Women in Government

The February 2016 League magazine, the Municipality featured women who work in government, all of whom are included below.  Our goal is to boost government as a career path for women.  The research shows that modeling and mentoring makes a difference in the path a young person chooses.  The motto is “if they can see it, they can be it!”  

You can join in: choose one or two questions from the five below and send your answers in an email along with a picture to league@lwm-info.org with the subject line “Me in Government.” We will feature you below and in our social media.

1)  Why did you choose a career in govt.?
 
2)  What advice would you give your younger self? 
3)  Is there someone or something that made a difference in your career that others could learn from? 
4)  What opportunities do you see for women in government?  
5) Tell us about one or two accomplishments that you are especially proud of in your career. 

Allyson Watson, Community & Economic Development Educator, University of Wisconsin-Extension, Brown County

Allyson Watson
Why did you choose a career in govt.?  I wanted to work in government because I see public sector involvement as a tool to make long lasting changes that positively impact local communities and which elevate society’s welfare as a whole. 

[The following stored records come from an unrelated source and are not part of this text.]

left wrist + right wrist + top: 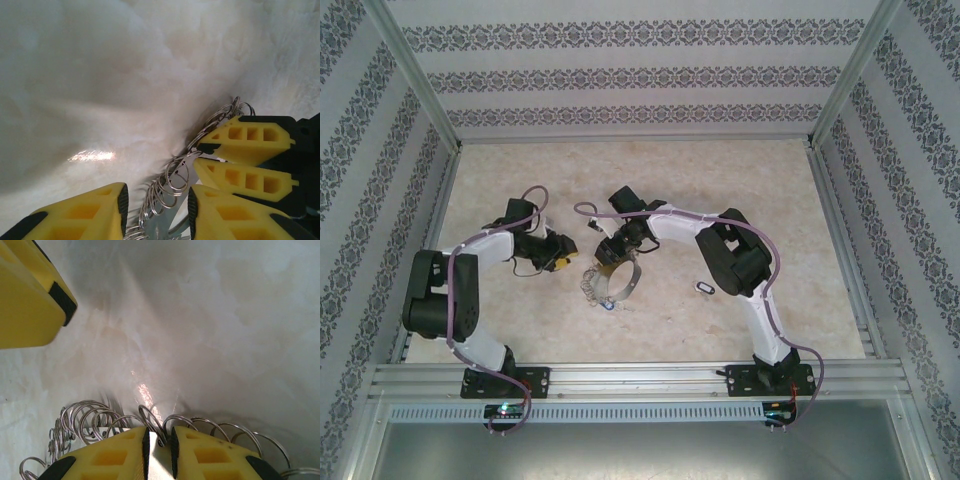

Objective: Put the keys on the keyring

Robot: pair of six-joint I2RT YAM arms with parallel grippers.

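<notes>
Beige marbled tabletop (650, 330) lies nearest me, and on it a small blue-and-white oval-headed key (704, 288) sits loose beside my right arm, waiting to be threaded, I judge. Just beyond, the large thin wire keyring (613, 280), fringed with silvery loops, is clenched in my right gripper (159, 445), likely to steady it. My left gripper (157, 200) straddles the fringe with jaws parted, probably lining up a second hold.
</notes>
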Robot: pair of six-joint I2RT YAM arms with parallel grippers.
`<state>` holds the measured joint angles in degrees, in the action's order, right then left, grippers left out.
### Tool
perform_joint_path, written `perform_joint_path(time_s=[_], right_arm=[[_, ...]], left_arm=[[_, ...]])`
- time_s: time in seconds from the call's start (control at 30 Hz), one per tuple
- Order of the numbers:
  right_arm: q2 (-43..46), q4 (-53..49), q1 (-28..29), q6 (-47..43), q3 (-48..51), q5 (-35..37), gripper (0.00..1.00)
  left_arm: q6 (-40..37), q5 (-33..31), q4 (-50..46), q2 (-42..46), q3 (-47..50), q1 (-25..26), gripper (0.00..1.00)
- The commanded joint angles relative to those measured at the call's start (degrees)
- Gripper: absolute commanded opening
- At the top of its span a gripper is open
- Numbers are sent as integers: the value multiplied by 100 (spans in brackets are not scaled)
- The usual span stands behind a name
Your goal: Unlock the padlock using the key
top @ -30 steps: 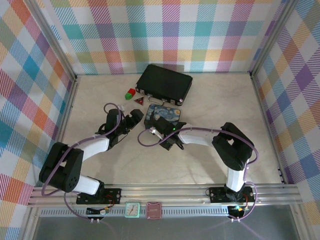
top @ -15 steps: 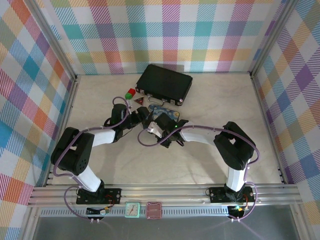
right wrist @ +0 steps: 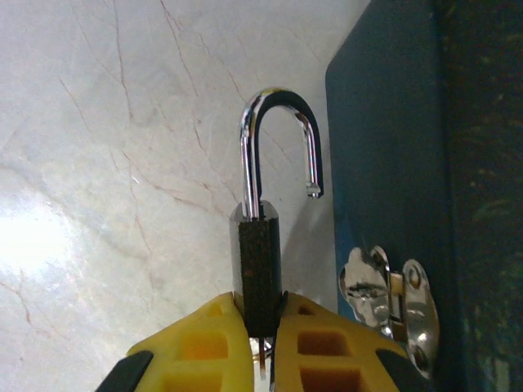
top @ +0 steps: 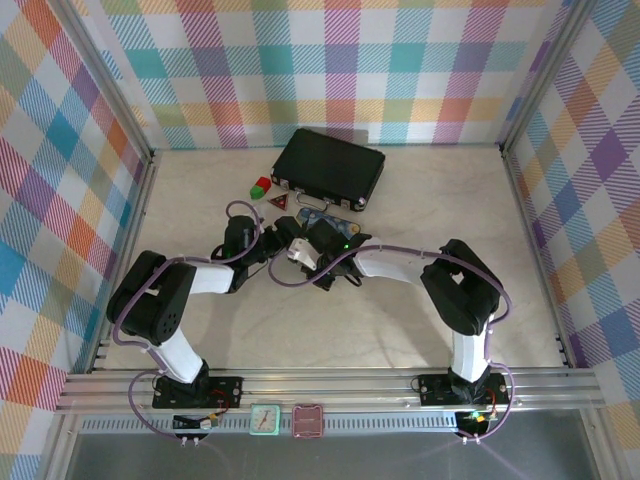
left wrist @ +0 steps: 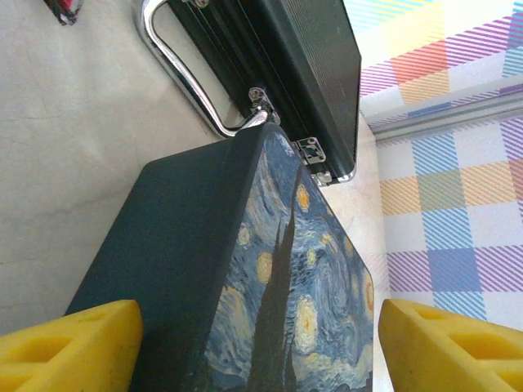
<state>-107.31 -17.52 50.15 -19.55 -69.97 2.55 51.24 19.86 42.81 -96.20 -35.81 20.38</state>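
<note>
Two pincers are mine, and the right pincer (right wrist: 260, 318) does the fine work: its yellow fingers (right wrist: 204, 347) are drawn narrow and clamp the dark body of the padlock (right wrist: 260, 261) upright, just beside the blue starry tin (right wrist: 392, 122) and well clear of its little silver hasp (right wrist: 384, 298). The shackle (right wrist: 278, 106) stands with one leg in the body and its other tip hanging free, so I judge the lock sprung and the task close to done. A thin dull sliver (right wrist: 263, 363) under the body, between my fingers, may be the key; I cannot tell for sure. To finish well I would keep the squeeze square on the flat sides so the small body does not twist, and keep the free tip away from the tin's wall and hasp. My left pincer (left wrist: 253, 351) stands wide astride the tin, one finger at each side; whether it presses I cannot tell. It should settle evenly, since the tin could skid. The table (right wrist: 98, 163) is pale, marble-veined and glossy, with a bright glare patch. Beyond the tin lies a black case (left wrist: 286, 73) with a chrome handle (left wrist: 184, 77), small red and green blocks (top: 262, 185) beside it, and plaid walls (top: 330, 70) all round.
</note>
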Motion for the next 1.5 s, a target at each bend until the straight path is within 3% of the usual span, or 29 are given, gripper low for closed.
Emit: perform_joint_path(time_s=[0.0, 0.17, 0.3, 0.47, 0.57, 0.7, 0.8, 0.97, 1.1, 1.17, 1.33, 1.47], right_arm=[[502, 367, -10, 356, 204, -369, 0], [1400, 399, -69, 1255, 813, -410, 0], [2276, 267, -316, 2356, 1327, -144, 0], [3510, 189, -1120, 3420, 2044, -64, 0], [4006, 59, -1689, 3497, 2357, 298, 0], [3904, -163, -2541, 3516, 2556, 352, 0], [3633, -174, -2902, 3713, 2680, 352, 0], [3097, -57, -3205, 4234, 2827, -7, 0], [2524, -68, -3240, 4410, 2730, -213, 0], [2356, 56, -3248, 4485, 2749, -234, 0], [2138, 428, -3358, 4618, 2732, -481, 18], [2246, 395, -3418, 4602, 2612, -467, 46]], left_arm=[[-75, -272, -84, 354, 148, -50, 77], [-508, -782, -1324, 1069, 38, -410, 82], [-1074, -1674, -2548, 1866, -54, -518, 95], [-1820, -2508, -3530, 2852, -64, -570, 100], [-2019, -2778, -3706, 3336, 23, -598, 100], [-2171, -3132, -3777, 3779, 89, -605, 100], [-2419, -3821, -3976, 3927, 49, -605, 100], [-2862, -5239, -4198, 3899, 49, -630, 100], [-3445, -5653, -3557, 3740, 358, -683, 100], [-3347, -5810, -3529, 3627, 397, -711, 100], [-3221, -6082, -3349, 3384, 487, -711, 100], [-3632, -6319, -3323, 3271, 478, -715, 100]])
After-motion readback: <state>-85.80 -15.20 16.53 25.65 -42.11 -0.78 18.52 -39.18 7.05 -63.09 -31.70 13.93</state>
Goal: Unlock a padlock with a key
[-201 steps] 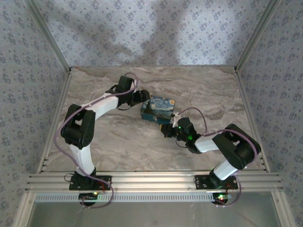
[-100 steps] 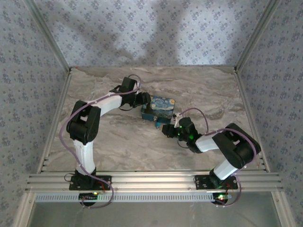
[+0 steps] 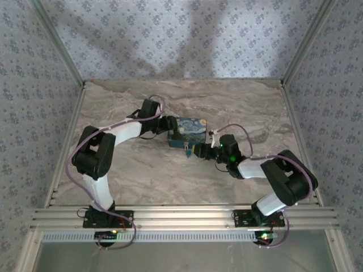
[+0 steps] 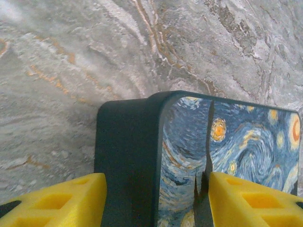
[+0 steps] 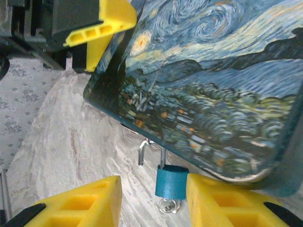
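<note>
The padlock (image 5: 171, 182) is a small blue body hanging from the edge of the swirl-painted box (image 5: 213, 80). Its thin shackle (image 5: 142, 153) has one leg out of the body. A small silvery round part (image 5: 168, 206) sits under the body; I cannot tell whether it is the key. My right gripper (image 5: 154, 189) is open around the padlock, whose body lies against the right finger (image 5: 222, 198). From above, the padlock (image 3: 186, 151) lies just left of the right gripper (image 3: 195, 150). My left gripper (image 4: 158, 189) is shut on the box's (image 3: 190, 130) left end.
The marble table (image 3: 142, 175) has free room in front of and behind the box. Patterned walls (image 3: 34, 113) and metal frame posts close in the sides and back. The left gripper's yellow finger (image 5: 102, 21) rests on the box's far corner.
The left gripper has slid right onto the box's left end. The right gripper has moved up and closer, so the padlock now sits between its fingers.
</note>
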Controlling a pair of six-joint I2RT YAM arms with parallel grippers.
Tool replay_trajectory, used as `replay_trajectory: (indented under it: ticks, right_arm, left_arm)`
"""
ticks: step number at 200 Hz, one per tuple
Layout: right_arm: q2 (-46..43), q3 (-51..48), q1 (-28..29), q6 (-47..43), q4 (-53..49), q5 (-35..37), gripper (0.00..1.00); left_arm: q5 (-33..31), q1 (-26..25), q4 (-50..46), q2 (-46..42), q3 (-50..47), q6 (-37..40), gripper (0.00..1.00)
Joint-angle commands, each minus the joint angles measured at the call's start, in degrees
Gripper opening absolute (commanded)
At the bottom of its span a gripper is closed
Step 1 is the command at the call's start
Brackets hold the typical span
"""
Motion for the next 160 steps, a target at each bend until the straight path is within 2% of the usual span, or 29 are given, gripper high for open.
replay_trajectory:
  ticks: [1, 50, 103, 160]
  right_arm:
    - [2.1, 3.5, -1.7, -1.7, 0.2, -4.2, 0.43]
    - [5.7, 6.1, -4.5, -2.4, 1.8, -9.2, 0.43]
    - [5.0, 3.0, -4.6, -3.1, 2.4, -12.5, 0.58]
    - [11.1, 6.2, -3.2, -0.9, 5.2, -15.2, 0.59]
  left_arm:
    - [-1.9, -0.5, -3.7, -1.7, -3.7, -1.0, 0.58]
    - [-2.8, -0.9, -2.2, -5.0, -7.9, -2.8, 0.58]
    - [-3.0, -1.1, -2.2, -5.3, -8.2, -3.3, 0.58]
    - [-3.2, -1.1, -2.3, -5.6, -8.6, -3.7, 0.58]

What opportunities do you see for women in government?  I see a society that continues to accept and expect women’s presence in government. I believe that women consider problems, and communicate solutions differently than men do, and that they bring a much needed alternate perspective to the public realm. Men and women’s roles in government should be balanced, just as they are in the society which government reflects.

Scottie Ard

Scottie Ard, Alderman District 2, The City Beautiful – City of New Richmond League Lobby Team

 
Why did you choose a career in govt.? Government Service offers the greatest opportunity to utilize my skills, knowledge and experience for the betterment of my community, state and country. I have the honor of speaking for the individuals who elected me and placed their faith and trust in me.

What advice would you give your younger self? If you’ve hit a brick wall, dismantle it and use the bricks to build the road to your goal. The challenges you face, the individuals and issues you defend will cause the world to be better and you will be stronger in character and knowledge for the experience.

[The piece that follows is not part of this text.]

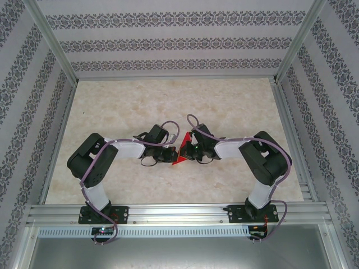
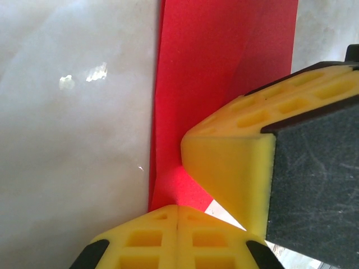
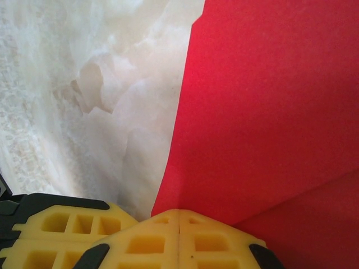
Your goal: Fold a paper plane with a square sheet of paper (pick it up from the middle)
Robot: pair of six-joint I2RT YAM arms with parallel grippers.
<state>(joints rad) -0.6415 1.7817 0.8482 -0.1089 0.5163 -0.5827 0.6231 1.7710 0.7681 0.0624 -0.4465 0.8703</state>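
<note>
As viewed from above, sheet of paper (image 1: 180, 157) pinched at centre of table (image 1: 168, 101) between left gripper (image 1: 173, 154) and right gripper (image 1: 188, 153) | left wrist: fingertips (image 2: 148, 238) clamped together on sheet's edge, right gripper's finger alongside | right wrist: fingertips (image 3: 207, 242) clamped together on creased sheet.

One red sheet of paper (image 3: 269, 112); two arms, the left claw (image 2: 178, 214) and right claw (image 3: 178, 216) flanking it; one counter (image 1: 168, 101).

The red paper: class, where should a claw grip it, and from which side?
Probably its thin edge, approached from the side: the red paper is flat and creased, with no bulk to clamp from above. The left claw and right claw each pinch an edge so.
</note>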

Is there someone or something that made a difference in your career that others could learn from? “Never be afraid to fight for your rights and the rights of others; knowledge is the greatest power and God and your family will always have your back.” This mantra was represented by the fearless women in my family; Ellen Scott, Peg McDermott and Esther Wentz. These amazing women triumphed against employment, religious, cultural, economic and educational barriers and in so doing changed the course of life for themselves and others.

Feb. 2016

Elizabeth Doyle, City of Verona, City Council President, District 1 Alderperson

 
Elizabeth Doyle
Why did you choose a career in govt.? I choose a career in government because I wanted to ensure that future generations would have a high quality of life. Protecting the environment and investing in strong educational and economic infrastructural systems are key components of this. Becoming a parent brought these issues to the forefront for me and I decided to take action instead of just worrying about what kind of world my daughter would grow up in.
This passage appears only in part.